What the task requires:
Go through the material that comes after this and count the lines containing "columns"; report only the count.

Recorded data:
■ ■ ■ ■ ■ ■ ■

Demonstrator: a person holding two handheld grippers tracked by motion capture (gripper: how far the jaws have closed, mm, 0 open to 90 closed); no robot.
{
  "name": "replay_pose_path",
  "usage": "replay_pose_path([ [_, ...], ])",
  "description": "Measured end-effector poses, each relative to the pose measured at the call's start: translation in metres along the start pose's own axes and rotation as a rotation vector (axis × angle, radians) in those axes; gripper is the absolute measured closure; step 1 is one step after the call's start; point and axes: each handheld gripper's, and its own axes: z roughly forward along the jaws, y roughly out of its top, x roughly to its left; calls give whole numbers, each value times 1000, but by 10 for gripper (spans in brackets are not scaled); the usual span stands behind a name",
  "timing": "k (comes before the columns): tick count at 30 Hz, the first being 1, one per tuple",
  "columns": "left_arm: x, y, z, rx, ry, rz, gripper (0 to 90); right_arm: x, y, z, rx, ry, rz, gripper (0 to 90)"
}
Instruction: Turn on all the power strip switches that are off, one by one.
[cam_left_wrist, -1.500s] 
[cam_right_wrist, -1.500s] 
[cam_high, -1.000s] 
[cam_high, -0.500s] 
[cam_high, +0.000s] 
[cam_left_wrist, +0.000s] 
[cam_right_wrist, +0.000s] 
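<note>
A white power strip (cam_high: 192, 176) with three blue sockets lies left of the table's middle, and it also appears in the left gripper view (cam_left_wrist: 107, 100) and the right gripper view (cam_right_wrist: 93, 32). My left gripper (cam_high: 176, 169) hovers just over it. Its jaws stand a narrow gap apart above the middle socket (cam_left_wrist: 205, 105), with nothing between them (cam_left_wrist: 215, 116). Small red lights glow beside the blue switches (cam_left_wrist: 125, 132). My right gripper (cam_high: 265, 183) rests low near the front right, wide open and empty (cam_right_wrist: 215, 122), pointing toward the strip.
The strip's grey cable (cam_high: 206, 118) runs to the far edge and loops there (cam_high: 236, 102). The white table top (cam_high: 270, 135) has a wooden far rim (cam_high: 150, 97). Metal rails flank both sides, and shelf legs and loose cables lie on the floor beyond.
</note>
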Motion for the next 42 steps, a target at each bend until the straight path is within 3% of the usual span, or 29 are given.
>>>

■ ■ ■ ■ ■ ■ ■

Solution for this problem:
2